ARCHIBALD GORDON GAULD '27, M.D. '31, died April 1 in Mill Valley, Cal. He was a retired obstetrician and gynecologist who served on the staff at Brigham and Women's Hospital, and its predecessors, Boston Lying-In Hospital and Free Hospital for Women, for many years. He was also a longtime member of the faculty at Harvard Medical School, a past president of the Obstetrical Society of Boston, and a founding fellow of the American College of Obstetricians and Gynecologists. On active duty in the Navy Reserve Medical Corps during World War II, he was senior medical officer on the escort carrier U.S.S. Chenango at the Battle of Rennell Island in the South Pacific. He leaves a daughter, Arlie, and two sons, Stuart '65, M.B.A. '72, and Alan '68, M.B.A. '76; his wife, Virginia (Furman), died in 1993.
EDWARD THOMAS SEXTON '27, of Long Beach, N.Y. He was a retired science teacher and department chairman at the Lenox School, in Lenox, Mass., and a World War II veteran of the Army Special Services Division. He leaves his wife, Lorraine, three daughters, Sandra, Sally Schuster, and Jean Cornish, two stepsons, Samuel and George Swayze, a sister, Kay Anderson, and a brother, Ray.
CHARLOTTE HICKEY PRINDAVILLE '28cl, of Vero Beach, Fla., died August 19, 1996.
EDWARD LOUIS STOCK ARKEMA '29, formerly of Chicago, died September 30, 1995. He was an attorney with a probate practice in Chicago for many years. His other passions were hunting in the West and training prizewinning dogs.

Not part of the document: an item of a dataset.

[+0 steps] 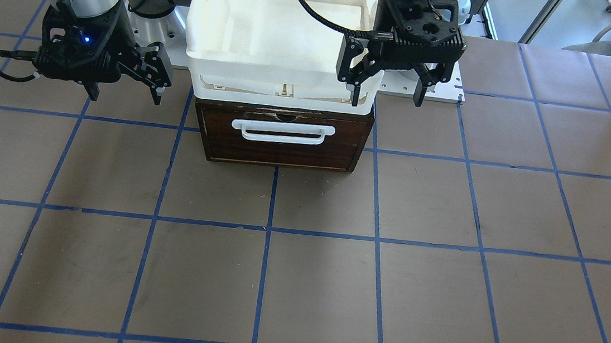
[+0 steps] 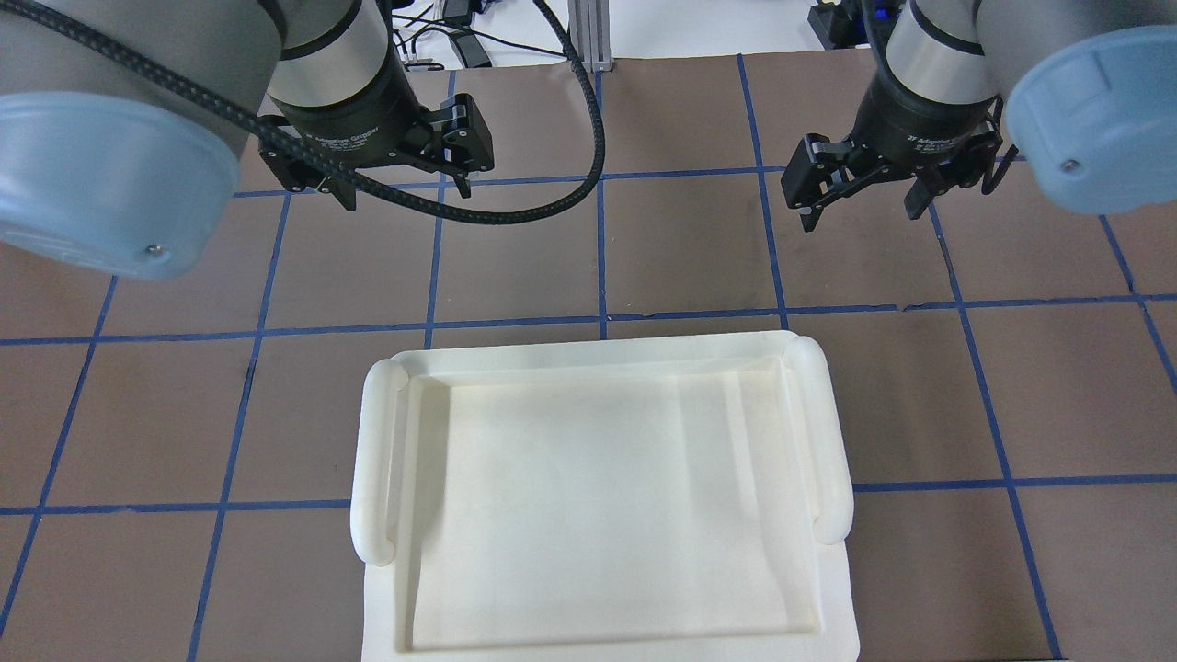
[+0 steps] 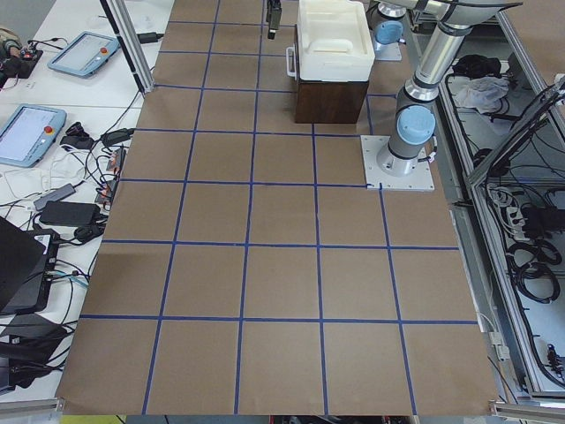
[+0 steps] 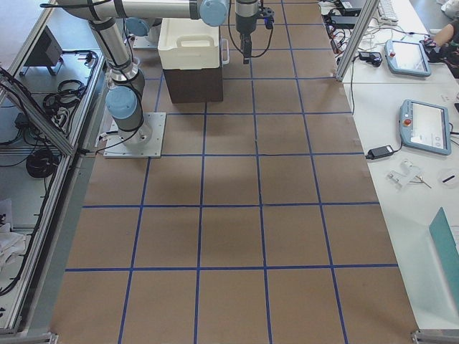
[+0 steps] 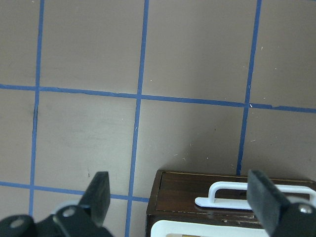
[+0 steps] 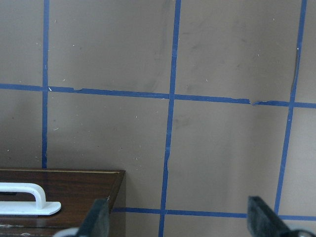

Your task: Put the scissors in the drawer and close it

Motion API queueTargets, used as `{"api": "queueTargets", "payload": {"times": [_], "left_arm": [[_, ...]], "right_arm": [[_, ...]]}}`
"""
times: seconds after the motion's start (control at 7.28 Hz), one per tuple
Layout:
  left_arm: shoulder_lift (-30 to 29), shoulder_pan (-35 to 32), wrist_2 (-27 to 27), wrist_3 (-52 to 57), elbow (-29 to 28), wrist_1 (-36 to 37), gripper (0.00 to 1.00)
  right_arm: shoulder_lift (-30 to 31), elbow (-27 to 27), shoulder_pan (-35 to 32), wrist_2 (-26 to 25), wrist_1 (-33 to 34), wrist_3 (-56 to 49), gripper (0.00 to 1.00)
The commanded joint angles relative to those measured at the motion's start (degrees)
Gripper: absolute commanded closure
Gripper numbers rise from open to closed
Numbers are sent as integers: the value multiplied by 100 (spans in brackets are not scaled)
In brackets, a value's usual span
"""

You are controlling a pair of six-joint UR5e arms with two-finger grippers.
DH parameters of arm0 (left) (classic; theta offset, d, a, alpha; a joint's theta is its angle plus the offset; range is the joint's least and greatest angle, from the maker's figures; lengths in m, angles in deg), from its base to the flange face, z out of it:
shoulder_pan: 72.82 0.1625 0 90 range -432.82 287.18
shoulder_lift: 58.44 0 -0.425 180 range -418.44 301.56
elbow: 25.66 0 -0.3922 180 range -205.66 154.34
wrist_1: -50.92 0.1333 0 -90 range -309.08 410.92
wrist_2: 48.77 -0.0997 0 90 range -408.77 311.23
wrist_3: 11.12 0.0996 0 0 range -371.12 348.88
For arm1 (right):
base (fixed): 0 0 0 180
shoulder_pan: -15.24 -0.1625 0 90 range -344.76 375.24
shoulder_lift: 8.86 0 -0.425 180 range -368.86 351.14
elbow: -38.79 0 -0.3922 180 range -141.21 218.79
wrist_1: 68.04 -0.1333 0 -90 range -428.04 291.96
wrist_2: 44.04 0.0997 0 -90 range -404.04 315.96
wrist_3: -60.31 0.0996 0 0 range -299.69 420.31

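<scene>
The scissors show in no view. The drawer [image 1: 279, 149] has a dark brown wooden front and a white bar handle [image 1: 285, 131], and it sits pushed in flush with its box. My left gripper [image 1: 387, 100] is open and empty, hovering beside the box's corner; it also shows in the overhead view [image 2: 405, 193]. In the left wrist view, the open fingers [image 5: 98, 192] frame the drawer front [image 5: 187, 190] below. My right gripper [image 1: 125, 97] is open and empty on the other side of the box, and it also shows in the overhead view [image 2: 862, 213].
A white plastic tray [image 1: 270, 73] sits on top of the drawer box and hides it in the overhead view [image 2: 377, 460]. The table is brown paper with blue tape lines [image 1: 269, 228]. Tablets and cables lie on side benches [image 3: 31, 132].
</scene>
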Motion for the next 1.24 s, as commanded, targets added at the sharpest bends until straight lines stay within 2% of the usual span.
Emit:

MORTON COLE '29, of Hingham, Mass., died January 31. He was a retired store manager for Paine Furniture Co., of Boston, where he worked for 23 years. Earlier he worked in the textile industry, first at Continental Mills, in Lewiston, Me., and later as an industrial engineer and lab supervisor at A.D. Juilliard, in N.Y. In recent years he enjoyed researching historic districts for the national register on behalf of the Hingham Historical Society. He leaves his wife, Elizabeth (Harrington), two daughters, Mary Anderson and Susan Gildersleeve, and a brother, George '38.
RAYMOND FINLEY COURTNEY '29mcl, M.B.A. '32, died March 8 in Chevy Chase, Md. He was a Foreign Service officer who retired in 1969 as consul general of Vancouver and whose earlier posts included Bulgaria, England, and Cyprus. He was a decorated naval veteran of World War II. He leaves his second wife, Claire (O'Donnell Donahue), a sister, and five stepchildren; his first wife, Mary (Sloan Corbett), died in 1981.
KARL MURRAY JOSEPHSON '29cl died January 16 in Gulfport, Fla. He was former assistant attorney general of the state of Maryland.